Assignment: Repeat word for word every line of the data below, from the first through the line containing "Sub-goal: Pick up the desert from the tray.", and stop there.
● ● ● ●
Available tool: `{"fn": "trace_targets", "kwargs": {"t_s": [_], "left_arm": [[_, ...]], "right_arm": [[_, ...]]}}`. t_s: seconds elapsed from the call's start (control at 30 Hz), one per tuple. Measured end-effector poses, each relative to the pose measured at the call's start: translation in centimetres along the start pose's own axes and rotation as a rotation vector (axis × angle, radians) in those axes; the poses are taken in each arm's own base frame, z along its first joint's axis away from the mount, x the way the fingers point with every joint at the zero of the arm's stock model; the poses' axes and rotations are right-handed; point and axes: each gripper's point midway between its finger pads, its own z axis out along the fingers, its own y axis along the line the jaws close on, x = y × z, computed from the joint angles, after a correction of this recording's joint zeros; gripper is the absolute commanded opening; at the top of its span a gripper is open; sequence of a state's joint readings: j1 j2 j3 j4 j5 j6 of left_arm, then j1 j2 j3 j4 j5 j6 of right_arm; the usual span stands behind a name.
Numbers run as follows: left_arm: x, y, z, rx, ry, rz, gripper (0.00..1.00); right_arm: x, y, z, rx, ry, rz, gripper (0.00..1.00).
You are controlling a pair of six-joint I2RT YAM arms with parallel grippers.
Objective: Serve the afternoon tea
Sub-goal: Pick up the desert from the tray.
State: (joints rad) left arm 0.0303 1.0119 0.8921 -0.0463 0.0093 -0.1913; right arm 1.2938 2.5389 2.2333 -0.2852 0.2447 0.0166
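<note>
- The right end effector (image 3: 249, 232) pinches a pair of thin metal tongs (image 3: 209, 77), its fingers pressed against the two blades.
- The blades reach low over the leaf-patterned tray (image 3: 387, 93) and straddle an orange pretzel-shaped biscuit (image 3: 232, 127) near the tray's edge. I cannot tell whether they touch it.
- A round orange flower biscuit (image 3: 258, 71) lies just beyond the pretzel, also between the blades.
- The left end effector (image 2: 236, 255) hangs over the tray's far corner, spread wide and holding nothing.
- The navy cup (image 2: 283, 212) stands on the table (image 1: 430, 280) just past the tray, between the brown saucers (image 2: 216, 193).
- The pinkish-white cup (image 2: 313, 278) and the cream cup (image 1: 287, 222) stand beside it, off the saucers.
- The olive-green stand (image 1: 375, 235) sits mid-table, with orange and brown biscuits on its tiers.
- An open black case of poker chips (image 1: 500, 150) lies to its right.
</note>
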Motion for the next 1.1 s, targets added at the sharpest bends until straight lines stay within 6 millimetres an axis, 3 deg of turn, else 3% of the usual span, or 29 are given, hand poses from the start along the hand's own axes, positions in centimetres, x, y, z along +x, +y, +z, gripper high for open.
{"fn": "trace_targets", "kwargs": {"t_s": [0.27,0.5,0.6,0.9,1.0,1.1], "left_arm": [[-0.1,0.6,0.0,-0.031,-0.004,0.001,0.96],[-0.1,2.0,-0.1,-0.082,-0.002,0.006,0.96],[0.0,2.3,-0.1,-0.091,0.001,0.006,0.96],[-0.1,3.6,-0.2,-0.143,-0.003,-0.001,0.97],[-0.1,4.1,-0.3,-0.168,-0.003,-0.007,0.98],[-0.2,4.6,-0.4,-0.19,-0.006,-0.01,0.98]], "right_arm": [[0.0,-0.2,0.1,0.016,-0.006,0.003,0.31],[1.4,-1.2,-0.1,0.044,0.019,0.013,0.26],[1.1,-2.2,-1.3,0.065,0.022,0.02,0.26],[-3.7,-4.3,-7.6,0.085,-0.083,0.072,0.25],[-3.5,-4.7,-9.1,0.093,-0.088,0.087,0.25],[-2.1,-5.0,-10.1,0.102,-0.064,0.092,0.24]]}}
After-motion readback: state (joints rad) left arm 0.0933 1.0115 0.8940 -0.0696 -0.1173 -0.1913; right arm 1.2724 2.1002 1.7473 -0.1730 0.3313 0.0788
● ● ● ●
Exercise solution:
Available tool: `{"fn": "trace_targets", "kwargs": {"t_s": [_], "left_arm": [[_, ...]], "right_arm": [[_, ...]]}}`. t_s: seconds elapsed from the call's start (control at 30 Hz), one per tuple. Measured end-effector poses, each relative to the pose measured at the call's start: translation in centimetres along the start pose's own axes and rotation as a rotation vector (axis × angle, radians) in those axes; the poses are taken in each arm's own base frame, z along its first joint's axis away from the mount, x the way the fingers point with every joint at the zero of the arm's stock model; the poses' axes and rotations are right-handed; point and axes: each gripper's point midway between its finger pads, its own z axis out along the fingers, its own y axis along the line the jaws close on, x = y × z, computed from the joint angles, after a correction of this recording's joint zeros; gripper is the absolute commanded opening; at the top of its span a gripper is open; sequence of a state's joint readings: j1 j2 j3 j4 j5 j6 of left_arm, then j1 j2 j3 j4 j5 j6 of right_arm; the usual span stands behind a name.
Numbers run as follows: left_arm: x, y, z, rx, ry, rz, gripper (0.00..1.00); right_arm: x, y, z, rx, ry, rz, gripper (0.00..1.00).
You are controlling a pair of six-joint I2RT YAM arms with parallel grippers.
Objective: Serve the afternoon tea
Sub-goal: Pick up the desert from the tray.

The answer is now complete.